Re: Eureka spring

Neville Michie

Somewhere in the past I recall reading of a Eureka that had lead washers
under its screws. That clock had been messed about, but it is a hint as
to how you could improve the situation without having to harm any existing
Neville Michie

On 31 Dec 2020, at 07:29, Odell, Edward via <> wrote:

I was just about to reply something similar

No one really seems to know the significance of the differently sized weights but they are probably not designed to be adjustments, the inventor said the clock would run upside down so the idea this is some kind of pendulum isn’t correct.
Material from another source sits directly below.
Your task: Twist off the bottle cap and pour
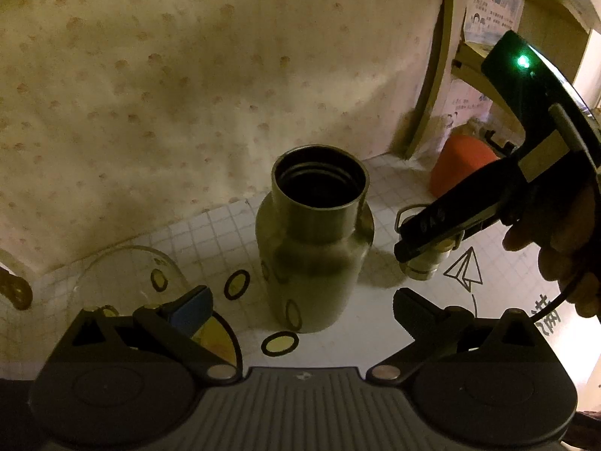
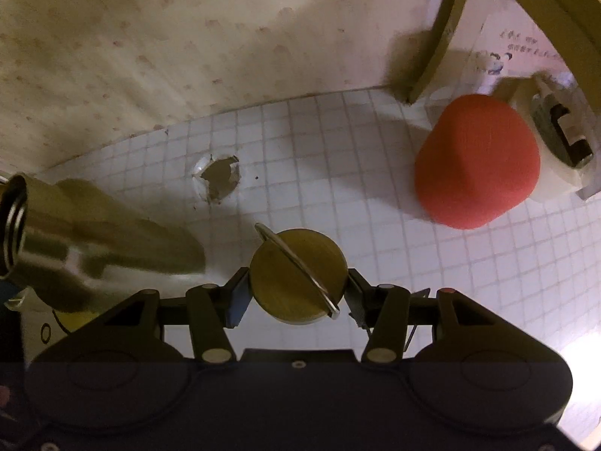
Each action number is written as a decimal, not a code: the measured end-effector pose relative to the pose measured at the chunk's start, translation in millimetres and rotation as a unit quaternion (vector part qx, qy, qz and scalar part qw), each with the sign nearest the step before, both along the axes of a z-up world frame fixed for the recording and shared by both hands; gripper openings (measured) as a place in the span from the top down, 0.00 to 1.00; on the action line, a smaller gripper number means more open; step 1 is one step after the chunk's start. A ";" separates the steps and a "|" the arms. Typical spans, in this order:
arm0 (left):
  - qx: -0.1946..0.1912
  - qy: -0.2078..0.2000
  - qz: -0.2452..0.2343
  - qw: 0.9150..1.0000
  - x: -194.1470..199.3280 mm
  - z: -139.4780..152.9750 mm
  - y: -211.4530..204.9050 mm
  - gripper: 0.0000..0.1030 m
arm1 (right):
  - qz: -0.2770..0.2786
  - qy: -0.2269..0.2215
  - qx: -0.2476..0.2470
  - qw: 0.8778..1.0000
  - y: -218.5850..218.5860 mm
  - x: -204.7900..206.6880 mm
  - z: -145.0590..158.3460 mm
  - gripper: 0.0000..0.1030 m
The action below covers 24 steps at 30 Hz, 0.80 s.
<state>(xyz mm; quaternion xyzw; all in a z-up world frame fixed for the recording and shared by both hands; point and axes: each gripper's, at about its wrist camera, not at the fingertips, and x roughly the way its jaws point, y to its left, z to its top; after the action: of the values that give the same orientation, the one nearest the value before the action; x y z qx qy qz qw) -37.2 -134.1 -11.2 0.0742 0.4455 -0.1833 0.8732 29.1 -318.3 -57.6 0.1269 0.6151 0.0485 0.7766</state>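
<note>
A steel bottle (image 1: 315,240) stands upright and uncapped on the gridded tablecloth, its dark threaded mouth showing. My left gripper (image 1: 300,312) is open, one finger on each side of the bottle's lower body, neither touching it. To the bottle's right, my right gripper (image 1: 424,240) is shut on the bottle cap (image 1: 426,265), low over the table. The right wrist view shows the cap (image 2: 298,276) from above, a brownish disc with a wire ring, pinched in my right gripper (image 2: 296,297). The bottle (image 2: 37,240) shows at that view's left edge.
A clear glass bowl (image 1: 124,278) sits left of the bottle. A red rounded object (image 2: 477,161) and a white holder (image 2: 559,139) stand at the back right. The tablecloth has a torn hole (image 2: 219,178). A patterned wall bounds the table behind. A hand (image 1: 563,244) holds the right gripper.
</note>
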 end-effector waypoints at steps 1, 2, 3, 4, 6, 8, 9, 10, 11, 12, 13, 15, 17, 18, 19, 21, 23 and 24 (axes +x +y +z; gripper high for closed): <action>0.000 0.000 -0.001 1.000 0.0 -0.4 -0.3 0.01 | 0.000 0.001 0.000 1.000 0.2 -0.7 -1.2 0.48; 0.001 0.001 -0.002 1.000 -0.5 -1.0 -1.1 0.01 | 0.000 0.002 0.000 1.000 0.3 -1.0 -2.4 0.47; 0.002 0.001 -0.003 1.000 -0.8 -1.5 -1.6 0.01 | 0.000 0.003 0.001 1.000 0.6 -0.9 -3.3 0.47; 0.003 0.002 -0.004 1.000 -1.2 -1.7 -2.0 0.01 | 0.000 0.002 0.001 1.000 0.9 -1.4 -3.7 0.47; 0.003 0.003 -0.004 1.000 -1.7 -2.4 -2.6 0.01 | 0.002 -0.002 0.001 1.000 1.3 -3.0 -4.2 0.47; 0.003 0.004 -0.004 1.000 -1.4 -2.7 -2.8 0.01 | 0.003 -0.003 0.001 1.000 1.2 -4.1 -4.8 0.47; 0.003 0.004 -0.004 1.000 -1.3 -2.8 -3.0 0.01 | 0.003 -0.002 0.002 1.000 0.9 -4.9 -5.3 0.47; 0.003 0.004 -0.004 1.000 -1.4 -2.9 -3.4 0.01 | 0.003 0.000 0.004 1.000 0.7 -6.1 -6.0 0.47; 0.004 0.004 -0.004 1.000 -1.3 -3.1 -3.8 0.01 | 0.004 0.003 0.005 1.000 0.7 -7.5 -6.8 0.46; 0.004 0.004 -0.004 1.000 -1.2 -3.3 -4.2 0.01 | 0.004 0.005 0.006 1.000 0.9 -8.5 -7.4 0.46; 0.004 0.005 -0.005 1.000 -1.4 -3.2 -4.5 0.01 | 0.005 0.007 0.007 1.000 1.2 -9.8 -8.1 0.46; 0.004 0.006 -0.005 1.000 -1.7 -3.2 -5.0 0.01 | 0.005 0.009 0.008 1.000 2.1 -12.2 -9.0 0.46; 0.005 0.005 -0.003 1.000 -2.5 -2.6 -5.3 0.01 | 0.005 0.013 0.011 1.000 3.0 -13.2 -10.1 0.46; 0.006 0.004 -0.002 1.000 -2.5 -2.5 -5.2 0.01 | 0.005 0.014 0.012 1.000 3.2 -13.8 -9.9 0.46; 0.006 0.005 -0.001 1.000 -2.4 -2.6 -5.2 0.01 | 0.005 0.014 0.014 1.000 3.4 -14.3 -9.5 0.45; 0.008 0.007 0.004 1.000 -2.0 -2.8 -5.5 0.01 | 0.004 0.016 0.013 1.000 3.5 -15.0 -8.1 0.39; 0.013 0.011 0.011 1.000 -1.1 -3.6 -6.3 0.01 | -0.001 0.017 0.013 1.000 2.9 -15.7 -6.7 0.35; 0.015 0.013 0.013 1.000 -1.0 -3.8 -6.6 0.01 | -0.004 0.018 0.013 1.000 2.5 -16.0 -6.0 0.33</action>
<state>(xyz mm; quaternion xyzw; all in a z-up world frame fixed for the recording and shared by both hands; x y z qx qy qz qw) -38.2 -140.7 -15.0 0.0792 0.4602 -0.1659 0.8686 13.1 -315.7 -63.6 0.1406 0.6275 0.0513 0.7641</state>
That said I have had one with an unbalanced wheel running reasonably for many years, but the amplitude improved when correctly balanced.
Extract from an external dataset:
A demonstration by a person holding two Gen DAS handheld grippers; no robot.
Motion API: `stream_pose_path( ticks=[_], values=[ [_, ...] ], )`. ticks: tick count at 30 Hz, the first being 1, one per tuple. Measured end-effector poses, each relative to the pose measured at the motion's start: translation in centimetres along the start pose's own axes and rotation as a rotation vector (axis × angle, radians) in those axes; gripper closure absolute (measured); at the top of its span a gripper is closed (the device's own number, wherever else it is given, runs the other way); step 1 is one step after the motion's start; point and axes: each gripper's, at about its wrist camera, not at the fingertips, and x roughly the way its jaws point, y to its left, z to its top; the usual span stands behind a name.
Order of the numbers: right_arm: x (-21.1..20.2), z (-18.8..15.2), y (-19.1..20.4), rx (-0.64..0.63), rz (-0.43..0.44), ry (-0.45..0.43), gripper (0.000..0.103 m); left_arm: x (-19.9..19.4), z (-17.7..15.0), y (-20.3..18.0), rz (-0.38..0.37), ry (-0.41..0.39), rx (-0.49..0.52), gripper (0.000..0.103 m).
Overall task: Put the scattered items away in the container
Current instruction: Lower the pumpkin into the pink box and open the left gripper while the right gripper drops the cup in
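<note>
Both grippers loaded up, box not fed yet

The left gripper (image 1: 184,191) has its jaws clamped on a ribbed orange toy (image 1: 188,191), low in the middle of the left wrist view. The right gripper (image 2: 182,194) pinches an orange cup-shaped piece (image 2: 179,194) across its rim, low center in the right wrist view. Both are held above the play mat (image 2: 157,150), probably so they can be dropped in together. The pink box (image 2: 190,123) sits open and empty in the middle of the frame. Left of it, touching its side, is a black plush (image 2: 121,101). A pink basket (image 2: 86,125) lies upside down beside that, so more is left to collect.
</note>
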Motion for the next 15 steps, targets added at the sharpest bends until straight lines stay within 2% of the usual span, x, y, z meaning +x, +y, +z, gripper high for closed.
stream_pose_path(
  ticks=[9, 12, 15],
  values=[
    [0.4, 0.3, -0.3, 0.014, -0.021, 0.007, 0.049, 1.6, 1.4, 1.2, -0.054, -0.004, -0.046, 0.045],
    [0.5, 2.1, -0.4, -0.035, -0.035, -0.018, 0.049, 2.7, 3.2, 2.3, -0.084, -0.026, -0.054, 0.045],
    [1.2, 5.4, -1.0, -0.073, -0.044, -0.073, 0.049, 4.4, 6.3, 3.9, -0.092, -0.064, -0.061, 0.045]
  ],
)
From: <> On Behalf Of Ralph via
Sent: 30 December 2020 20:26
Subject: Re: [synchronomeelectricclock] Eureka spring

The screws should be screwed down fully as original. They must not be moved around, unless someone has moved them in the past and you are trying to correct it.. They are different weights. If you remove them, you will see they are undercut and vary in the amount. I look at the balance as a unique style of compound pendulum.


Philip Green wrote:

Thank you Peter and Edward,

The spring has 12 1/2 turns and I have got it to its fullest extent so I will try undoing the screws and see what effect that has.

Thank you



On Wed, Dec 30, 2020 at 6:49 PM Odell, Edward via <> wrote:


According to the Shenton book the 40 tooth wheel type has a longer spring, the standard spring for the 45 tooth wheel should be 12 ¼ turns so check and see if wrong one fitted, but I don’t know the spring dimensions for the early beat rate clock

Eddy Odell

From: <> On Behalf Of Peter Torry via
Sent: 30 December 2020 18:41
Subject: Re: [synchronomeelectricclock] Eureka spring

Hello Phil,

I am not aware of different sprigs being use but no doubt someone will correct me. The timing is affected by the weight and position of the screws around the periphery of the wheel and their adjustment will affect the timing and amplitude. If you thing of the wheel not as a poised balance wheel but as a rotary pendulum it may put a different light on the situation.

I do have some notes somewhere and I will look them out and copy them to you.

Kind regards


On 30/12/2020 16:44, Philip Green wrote:

I have at last got myself an Eureka clock (No not a Christmas present!) and am having trouble with the balance spring. The timed rate of the spring and balance is 1.45 sec approx. which ties in with the clock gaining 50 min in 24 hours. The count wheel is 40 teeth. So I am looking for a rate of 1.5 sec. Were there different springs for the two different count wheels or should I be looking somewhere else to adjust for the timing?

My other problem with the clock is the base which has a fair amount of battery acid corrosion. Is there an easier way of removing it other than scraping it?

Thank you and I wish you all a happy New Year and an end to Covid!!